Stored items
⟨

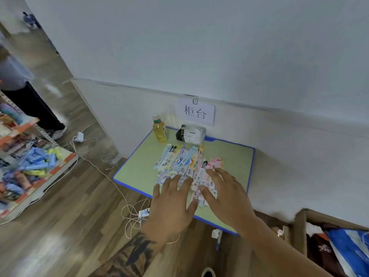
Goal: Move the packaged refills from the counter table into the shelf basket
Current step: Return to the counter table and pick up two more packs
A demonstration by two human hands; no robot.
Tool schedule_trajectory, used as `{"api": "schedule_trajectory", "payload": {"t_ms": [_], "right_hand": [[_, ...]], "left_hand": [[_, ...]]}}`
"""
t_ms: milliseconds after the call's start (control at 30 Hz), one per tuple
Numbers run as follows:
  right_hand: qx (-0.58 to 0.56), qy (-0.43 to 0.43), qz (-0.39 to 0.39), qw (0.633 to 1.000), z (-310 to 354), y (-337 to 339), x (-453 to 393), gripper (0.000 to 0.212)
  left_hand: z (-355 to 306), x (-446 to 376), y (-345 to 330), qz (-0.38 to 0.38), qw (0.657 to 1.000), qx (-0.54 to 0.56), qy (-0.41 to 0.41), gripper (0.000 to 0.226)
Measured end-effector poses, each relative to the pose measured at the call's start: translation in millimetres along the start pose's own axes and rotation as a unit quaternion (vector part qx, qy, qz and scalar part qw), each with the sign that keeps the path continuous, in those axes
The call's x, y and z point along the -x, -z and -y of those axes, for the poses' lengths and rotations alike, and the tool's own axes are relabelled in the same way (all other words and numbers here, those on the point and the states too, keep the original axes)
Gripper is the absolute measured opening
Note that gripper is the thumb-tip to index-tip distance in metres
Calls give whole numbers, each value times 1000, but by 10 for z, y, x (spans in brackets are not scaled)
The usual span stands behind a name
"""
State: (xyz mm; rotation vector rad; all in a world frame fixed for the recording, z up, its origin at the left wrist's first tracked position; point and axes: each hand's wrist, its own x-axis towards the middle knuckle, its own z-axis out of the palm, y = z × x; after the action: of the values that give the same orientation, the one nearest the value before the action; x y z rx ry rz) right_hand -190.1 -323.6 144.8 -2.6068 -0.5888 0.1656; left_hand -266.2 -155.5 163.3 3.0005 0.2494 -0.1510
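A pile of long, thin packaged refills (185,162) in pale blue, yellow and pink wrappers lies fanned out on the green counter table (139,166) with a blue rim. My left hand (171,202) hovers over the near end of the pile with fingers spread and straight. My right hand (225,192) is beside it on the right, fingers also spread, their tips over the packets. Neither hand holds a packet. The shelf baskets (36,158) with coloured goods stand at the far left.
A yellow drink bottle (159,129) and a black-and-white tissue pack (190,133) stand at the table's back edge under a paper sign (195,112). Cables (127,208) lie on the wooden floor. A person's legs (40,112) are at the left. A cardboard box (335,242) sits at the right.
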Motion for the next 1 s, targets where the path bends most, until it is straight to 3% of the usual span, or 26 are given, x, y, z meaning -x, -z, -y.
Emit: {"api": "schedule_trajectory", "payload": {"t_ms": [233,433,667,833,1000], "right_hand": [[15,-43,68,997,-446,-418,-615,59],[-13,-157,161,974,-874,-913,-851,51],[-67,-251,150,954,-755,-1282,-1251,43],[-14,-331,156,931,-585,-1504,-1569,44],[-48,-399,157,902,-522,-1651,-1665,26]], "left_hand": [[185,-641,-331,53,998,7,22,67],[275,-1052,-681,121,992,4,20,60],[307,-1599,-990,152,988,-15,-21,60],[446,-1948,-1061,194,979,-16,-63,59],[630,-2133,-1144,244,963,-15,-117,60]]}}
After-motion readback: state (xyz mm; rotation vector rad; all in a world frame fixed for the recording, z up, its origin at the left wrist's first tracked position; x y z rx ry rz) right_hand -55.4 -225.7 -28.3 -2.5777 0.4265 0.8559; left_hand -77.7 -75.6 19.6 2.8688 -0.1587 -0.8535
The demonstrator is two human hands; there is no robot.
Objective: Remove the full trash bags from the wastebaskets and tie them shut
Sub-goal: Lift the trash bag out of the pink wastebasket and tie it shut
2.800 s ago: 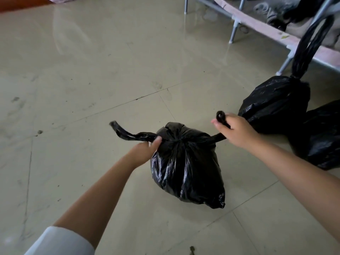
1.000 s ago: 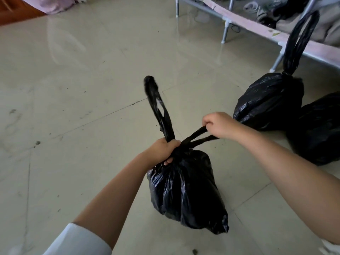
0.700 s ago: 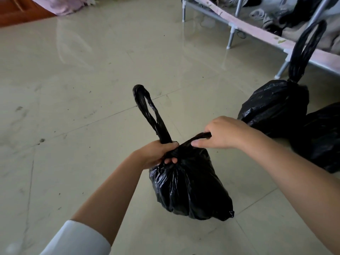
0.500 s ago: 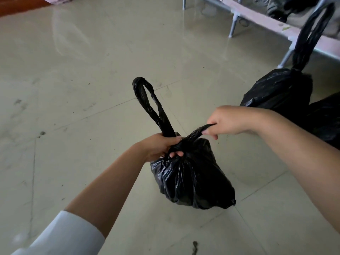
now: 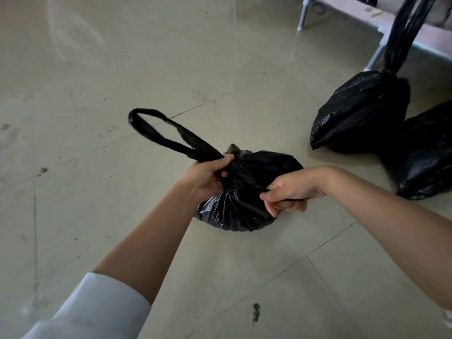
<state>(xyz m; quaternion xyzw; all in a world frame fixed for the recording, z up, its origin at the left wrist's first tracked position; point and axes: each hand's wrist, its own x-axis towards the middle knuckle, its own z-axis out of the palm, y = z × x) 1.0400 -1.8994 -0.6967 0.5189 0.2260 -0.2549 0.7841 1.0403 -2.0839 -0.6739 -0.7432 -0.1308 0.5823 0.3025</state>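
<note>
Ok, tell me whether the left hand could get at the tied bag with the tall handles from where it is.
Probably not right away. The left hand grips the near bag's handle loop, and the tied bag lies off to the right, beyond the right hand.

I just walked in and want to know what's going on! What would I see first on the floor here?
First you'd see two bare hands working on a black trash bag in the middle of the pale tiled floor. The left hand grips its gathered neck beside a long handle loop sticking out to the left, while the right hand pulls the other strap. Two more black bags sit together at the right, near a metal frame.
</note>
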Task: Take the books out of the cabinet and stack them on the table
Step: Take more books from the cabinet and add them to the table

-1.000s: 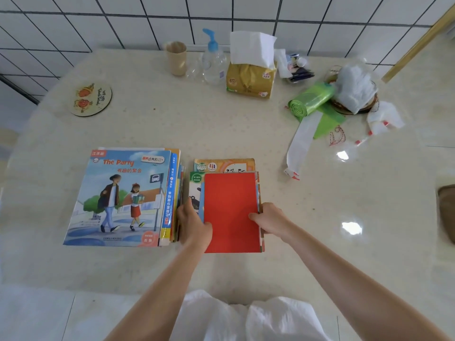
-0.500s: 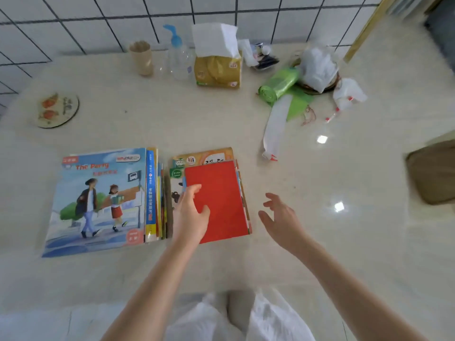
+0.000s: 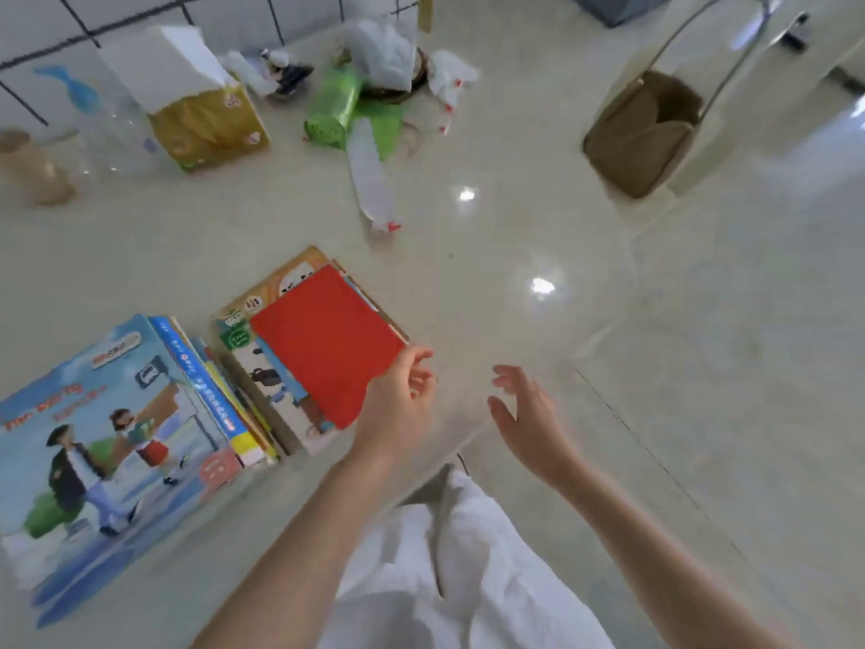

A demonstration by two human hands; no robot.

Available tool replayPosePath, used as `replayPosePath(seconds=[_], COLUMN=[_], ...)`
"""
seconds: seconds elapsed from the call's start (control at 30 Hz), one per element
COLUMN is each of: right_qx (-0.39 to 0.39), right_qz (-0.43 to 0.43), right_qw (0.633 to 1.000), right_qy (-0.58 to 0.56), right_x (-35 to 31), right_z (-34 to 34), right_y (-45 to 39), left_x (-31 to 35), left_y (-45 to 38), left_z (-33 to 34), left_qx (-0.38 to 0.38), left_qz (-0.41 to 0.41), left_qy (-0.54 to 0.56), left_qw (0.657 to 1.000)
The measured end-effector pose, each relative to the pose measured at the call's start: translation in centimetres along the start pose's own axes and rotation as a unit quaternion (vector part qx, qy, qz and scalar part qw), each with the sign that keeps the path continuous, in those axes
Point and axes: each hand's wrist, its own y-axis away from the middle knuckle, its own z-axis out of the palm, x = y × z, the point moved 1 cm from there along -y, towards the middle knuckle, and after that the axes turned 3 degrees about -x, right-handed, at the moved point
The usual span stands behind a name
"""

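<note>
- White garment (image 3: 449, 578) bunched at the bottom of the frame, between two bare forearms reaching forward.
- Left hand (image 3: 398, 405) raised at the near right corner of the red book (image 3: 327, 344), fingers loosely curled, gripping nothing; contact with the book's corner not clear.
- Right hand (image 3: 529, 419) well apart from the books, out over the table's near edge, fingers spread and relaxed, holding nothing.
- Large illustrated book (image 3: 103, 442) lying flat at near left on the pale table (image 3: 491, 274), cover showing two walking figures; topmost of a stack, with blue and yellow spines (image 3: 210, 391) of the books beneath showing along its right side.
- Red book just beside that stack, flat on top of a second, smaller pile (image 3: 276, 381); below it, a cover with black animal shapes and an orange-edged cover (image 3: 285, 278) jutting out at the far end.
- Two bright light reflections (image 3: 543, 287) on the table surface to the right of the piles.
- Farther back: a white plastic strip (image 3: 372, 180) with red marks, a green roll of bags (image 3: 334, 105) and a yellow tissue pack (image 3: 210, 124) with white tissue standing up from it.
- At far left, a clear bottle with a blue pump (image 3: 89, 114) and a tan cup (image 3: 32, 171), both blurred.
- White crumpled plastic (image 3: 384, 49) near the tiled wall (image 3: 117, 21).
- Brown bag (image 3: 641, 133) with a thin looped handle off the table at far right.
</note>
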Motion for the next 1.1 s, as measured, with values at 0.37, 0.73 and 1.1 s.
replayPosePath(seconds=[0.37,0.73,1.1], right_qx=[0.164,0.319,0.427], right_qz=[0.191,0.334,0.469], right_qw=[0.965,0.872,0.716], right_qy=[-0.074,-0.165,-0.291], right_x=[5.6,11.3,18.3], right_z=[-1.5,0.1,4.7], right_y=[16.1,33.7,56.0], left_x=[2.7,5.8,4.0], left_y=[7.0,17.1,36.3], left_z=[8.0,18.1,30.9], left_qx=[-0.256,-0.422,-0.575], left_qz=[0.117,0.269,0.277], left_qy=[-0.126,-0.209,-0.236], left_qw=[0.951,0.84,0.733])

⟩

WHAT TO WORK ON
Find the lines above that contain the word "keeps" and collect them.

THE COMPLETED TASK
Measured end-effector poses, each relative to the pose measured at the call's start: translation in millimetres along the start pose's own axes and rotation as a unit quaternion (vector part qx, qy, qz and scalar part qw), each with the sign that keeps the path continuous, in those axes
The measured end-effector pose, each relative to the pose measured at the call's start: translation in centimetres along the start pose's own axes and rotation as a unit quaternion (vector part qx, qy, qz and scalar part qw), each with the sign that keeps the path continuous, in those axes

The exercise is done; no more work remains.